=== TASK OBJECTIVE ===
Every line in the listing below from the one with "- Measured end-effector" through the one with "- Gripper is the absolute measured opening" is to be reproduced exactly, both ends included; leave out the rest.

"""

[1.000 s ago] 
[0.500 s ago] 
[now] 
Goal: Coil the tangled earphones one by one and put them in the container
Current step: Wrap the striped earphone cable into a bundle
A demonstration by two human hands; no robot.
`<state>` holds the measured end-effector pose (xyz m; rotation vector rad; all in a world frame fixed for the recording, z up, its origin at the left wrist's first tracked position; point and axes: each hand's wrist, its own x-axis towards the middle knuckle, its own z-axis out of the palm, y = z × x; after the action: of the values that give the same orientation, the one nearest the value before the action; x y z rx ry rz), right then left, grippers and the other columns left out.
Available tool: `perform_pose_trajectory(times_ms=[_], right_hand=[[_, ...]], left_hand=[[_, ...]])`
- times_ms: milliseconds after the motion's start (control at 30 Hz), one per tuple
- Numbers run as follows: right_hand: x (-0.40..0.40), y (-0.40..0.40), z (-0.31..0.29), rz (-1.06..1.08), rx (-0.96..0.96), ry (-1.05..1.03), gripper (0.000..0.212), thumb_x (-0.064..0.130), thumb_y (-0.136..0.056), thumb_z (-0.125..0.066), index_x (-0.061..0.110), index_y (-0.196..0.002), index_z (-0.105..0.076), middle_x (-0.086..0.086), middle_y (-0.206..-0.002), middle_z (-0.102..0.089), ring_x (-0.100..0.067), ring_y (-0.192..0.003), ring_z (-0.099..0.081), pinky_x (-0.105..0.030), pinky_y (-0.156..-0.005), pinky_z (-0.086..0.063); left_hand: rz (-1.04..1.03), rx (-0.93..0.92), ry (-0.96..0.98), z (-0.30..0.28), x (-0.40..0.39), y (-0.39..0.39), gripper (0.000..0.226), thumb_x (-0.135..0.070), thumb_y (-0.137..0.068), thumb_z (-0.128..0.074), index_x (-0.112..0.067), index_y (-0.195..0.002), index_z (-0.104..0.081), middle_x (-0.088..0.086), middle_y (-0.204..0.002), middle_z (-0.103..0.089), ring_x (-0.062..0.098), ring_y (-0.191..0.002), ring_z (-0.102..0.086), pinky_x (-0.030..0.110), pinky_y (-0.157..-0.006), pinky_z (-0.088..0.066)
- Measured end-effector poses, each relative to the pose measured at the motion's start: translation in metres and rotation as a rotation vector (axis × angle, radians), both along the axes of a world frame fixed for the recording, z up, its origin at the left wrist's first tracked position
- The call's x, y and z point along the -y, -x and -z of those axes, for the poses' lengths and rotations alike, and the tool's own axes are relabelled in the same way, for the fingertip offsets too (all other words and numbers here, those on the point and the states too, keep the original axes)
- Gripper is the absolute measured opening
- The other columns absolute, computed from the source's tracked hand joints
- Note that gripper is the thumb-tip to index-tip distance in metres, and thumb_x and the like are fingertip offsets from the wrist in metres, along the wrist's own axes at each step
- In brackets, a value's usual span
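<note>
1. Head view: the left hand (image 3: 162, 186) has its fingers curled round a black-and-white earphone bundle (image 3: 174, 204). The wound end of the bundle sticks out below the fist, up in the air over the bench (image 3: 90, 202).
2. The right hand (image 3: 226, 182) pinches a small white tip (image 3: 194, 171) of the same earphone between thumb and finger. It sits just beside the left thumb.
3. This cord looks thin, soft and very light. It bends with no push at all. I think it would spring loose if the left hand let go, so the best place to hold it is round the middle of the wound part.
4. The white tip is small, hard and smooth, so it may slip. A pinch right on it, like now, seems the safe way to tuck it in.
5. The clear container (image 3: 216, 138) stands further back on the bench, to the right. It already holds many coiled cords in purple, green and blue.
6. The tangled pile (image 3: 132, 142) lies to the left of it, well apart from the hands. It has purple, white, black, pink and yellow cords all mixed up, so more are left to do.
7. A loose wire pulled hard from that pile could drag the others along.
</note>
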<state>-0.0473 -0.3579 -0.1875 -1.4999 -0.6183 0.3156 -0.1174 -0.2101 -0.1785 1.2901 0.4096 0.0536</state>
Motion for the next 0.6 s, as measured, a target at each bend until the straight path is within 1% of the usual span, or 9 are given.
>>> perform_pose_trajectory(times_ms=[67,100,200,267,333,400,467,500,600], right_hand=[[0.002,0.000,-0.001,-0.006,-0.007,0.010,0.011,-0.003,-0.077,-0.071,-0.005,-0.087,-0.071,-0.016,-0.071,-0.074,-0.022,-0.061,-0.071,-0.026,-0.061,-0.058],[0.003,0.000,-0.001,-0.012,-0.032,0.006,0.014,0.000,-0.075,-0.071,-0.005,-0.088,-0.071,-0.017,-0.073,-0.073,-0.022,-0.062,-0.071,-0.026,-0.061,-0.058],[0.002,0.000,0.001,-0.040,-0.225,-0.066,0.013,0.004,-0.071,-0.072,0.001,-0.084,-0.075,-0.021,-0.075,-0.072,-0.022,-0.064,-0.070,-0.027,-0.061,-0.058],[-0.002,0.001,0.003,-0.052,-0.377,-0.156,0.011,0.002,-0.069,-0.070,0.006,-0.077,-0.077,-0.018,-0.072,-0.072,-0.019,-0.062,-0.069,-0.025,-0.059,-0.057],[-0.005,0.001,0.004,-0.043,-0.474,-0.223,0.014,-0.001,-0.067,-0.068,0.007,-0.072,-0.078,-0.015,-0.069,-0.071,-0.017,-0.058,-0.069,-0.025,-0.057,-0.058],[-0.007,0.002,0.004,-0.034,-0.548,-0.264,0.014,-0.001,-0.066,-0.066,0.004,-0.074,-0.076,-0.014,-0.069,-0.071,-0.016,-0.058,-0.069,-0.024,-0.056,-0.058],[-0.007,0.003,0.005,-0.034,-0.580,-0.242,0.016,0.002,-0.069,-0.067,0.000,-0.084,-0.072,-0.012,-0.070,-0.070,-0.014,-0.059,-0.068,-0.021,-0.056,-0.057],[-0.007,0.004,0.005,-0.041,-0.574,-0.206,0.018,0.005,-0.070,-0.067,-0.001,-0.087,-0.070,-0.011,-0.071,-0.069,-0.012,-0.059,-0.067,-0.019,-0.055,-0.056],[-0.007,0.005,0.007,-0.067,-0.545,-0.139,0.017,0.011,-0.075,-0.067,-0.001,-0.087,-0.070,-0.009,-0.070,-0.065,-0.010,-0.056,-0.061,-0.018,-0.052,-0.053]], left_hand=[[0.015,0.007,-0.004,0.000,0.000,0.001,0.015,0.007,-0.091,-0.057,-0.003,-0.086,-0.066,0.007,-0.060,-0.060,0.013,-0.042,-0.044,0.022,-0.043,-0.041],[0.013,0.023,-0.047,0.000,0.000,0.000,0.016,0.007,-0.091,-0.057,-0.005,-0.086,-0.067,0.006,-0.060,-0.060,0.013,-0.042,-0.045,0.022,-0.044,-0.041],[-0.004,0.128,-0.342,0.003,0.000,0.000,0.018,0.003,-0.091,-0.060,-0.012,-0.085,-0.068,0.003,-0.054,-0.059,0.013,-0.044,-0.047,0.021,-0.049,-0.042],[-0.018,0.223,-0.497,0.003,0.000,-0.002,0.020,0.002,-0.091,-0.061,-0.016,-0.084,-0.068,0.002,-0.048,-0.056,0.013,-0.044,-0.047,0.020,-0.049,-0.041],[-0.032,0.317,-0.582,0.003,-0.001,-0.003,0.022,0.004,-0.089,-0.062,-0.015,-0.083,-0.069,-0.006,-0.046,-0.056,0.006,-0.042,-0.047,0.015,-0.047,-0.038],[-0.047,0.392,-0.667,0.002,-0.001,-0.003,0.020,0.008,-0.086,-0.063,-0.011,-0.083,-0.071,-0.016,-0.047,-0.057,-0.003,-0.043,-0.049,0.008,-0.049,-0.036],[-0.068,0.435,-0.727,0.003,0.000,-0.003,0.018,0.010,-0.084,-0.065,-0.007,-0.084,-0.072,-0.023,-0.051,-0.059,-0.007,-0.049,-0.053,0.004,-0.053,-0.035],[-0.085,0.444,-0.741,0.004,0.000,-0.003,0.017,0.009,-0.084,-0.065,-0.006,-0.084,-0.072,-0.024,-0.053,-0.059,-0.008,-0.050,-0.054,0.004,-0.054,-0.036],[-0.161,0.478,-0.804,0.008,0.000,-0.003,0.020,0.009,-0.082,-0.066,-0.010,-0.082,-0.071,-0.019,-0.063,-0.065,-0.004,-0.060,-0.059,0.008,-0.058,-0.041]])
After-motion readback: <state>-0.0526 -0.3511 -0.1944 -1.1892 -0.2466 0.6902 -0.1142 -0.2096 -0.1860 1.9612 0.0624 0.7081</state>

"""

=== RESPONSE TO THE TASK ===
- Measured end-effector poses, each relative to the pose measured at the motion's start: translation in metres and rotation as a rotation vector (axis × angle, radians), both along the axes of a world frame fixed for the recording, z up, its origin at the left wrist's first tracked position
- The call's x, y and z point along the -y, -x and -z of those axes, for the poses' lengths and rotations alike, and the tool's own axes are relabelled in the same way, for the fingertip offsets too (all other words and numbers here, those on the point and the states too, keep the original axes)
- Gripper is the absolute measured opening

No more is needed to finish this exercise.